Data provided -

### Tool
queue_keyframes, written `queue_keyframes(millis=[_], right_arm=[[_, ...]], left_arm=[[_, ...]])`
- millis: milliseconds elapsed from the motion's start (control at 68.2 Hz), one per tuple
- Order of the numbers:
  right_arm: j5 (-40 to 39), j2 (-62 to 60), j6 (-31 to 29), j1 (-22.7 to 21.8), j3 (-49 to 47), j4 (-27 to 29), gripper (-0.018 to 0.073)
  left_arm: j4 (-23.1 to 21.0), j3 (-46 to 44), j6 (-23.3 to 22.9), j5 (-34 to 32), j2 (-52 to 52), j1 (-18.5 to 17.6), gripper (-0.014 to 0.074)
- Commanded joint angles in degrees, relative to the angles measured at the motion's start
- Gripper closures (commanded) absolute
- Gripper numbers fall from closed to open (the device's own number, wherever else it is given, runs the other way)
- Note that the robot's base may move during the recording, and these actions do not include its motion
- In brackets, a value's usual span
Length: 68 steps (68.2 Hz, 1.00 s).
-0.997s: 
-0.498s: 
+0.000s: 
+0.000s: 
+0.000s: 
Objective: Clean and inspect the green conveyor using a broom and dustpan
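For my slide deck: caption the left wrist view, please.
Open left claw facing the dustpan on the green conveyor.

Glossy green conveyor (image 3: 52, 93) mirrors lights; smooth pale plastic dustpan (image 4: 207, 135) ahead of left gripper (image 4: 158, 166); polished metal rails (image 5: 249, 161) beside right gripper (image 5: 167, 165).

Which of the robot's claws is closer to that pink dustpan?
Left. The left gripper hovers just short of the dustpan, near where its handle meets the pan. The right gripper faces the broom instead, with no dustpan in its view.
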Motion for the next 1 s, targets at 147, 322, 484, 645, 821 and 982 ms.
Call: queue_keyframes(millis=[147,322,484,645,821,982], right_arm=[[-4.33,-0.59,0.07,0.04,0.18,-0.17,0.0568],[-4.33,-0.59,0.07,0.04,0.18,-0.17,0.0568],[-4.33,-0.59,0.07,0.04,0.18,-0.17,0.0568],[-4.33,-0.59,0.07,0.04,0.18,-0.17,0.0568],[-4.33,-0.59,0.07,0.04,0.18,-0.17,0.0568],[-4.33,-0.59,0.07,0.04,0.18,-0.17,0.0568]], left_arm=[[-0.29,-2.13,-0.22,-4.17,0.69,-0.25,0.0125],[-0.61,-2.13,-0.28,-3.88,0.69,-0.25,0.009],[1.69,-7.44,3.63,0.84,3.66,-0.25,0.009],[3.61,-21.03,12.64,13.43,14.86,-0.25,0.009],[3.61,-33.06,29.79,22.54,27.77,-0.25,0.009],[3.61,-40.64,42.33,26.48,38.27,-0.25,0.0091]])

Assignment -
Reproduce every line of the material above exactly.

Written response -
### Tool
queue_keyframes, written `queue_keyframes(millis=[_], right_arm=[[_, ...]], left_arm=[[_, ...]])`
- millis: milliseconds elapsed from the motion's start (control at 68.2 Hz), one per tuple
- Order of the numbers:
  right_arm: j5 (-40 to 39), j2 (-62 to 60), j6 (-31 to 29), j1 (-22.7 to 21.8), j3 (-49 to 47), j4 (-27 to 29), gripper (-0.018 to 0.073)
  left_arm: j4 (-23.1 to 21.0), j3 (-46 to 44), j6 (-23.3 to 22.9), j5 (-34 to 32), j2 (-52 to 52), j1 (-18.5 to 17.6), gripper (-0.014 to 0.074)
- Commanded joint angles in degrees, relative to the angles measured at the motion's start
- Gripper closures (commanded) absolute
- Gripper numbers fall from closed to open (the device's own number, wherever else it is given, runs the other way)
- Note that the robot's base may move during the recording, and these actions do not include its motion
- In brackets, a value's usual span
Length: 68 steps (68.2 Hz, 1.00 s).
-0.997s: 
-0.498s: 
+0.000s: 
+0.000s: 
+0.000s: 
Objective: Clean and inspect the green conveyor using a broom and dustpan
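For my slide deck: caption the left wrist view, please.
Open left claw facing the dustpan on the green conveyor.

Glossy green conveyor (image 3: 52, 93) mirrors lights; smooth pale plastic dustpan (image 4: 207, 135) ahead of left gripper (image 4: 158, 166); polished metal rails (image 5: 249, 161) beside right gripper (image 5: 167, 165).

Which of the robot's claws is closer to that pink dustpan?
Left. The left gripper hovers just short of the dustpan, near where its handle meets the pan. The right gripper faces the broom instead, with no dustpan in its view.
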Motion for the next 1 s, targets at 147, 322, 484, 645, 821 and 982 ms.
Call: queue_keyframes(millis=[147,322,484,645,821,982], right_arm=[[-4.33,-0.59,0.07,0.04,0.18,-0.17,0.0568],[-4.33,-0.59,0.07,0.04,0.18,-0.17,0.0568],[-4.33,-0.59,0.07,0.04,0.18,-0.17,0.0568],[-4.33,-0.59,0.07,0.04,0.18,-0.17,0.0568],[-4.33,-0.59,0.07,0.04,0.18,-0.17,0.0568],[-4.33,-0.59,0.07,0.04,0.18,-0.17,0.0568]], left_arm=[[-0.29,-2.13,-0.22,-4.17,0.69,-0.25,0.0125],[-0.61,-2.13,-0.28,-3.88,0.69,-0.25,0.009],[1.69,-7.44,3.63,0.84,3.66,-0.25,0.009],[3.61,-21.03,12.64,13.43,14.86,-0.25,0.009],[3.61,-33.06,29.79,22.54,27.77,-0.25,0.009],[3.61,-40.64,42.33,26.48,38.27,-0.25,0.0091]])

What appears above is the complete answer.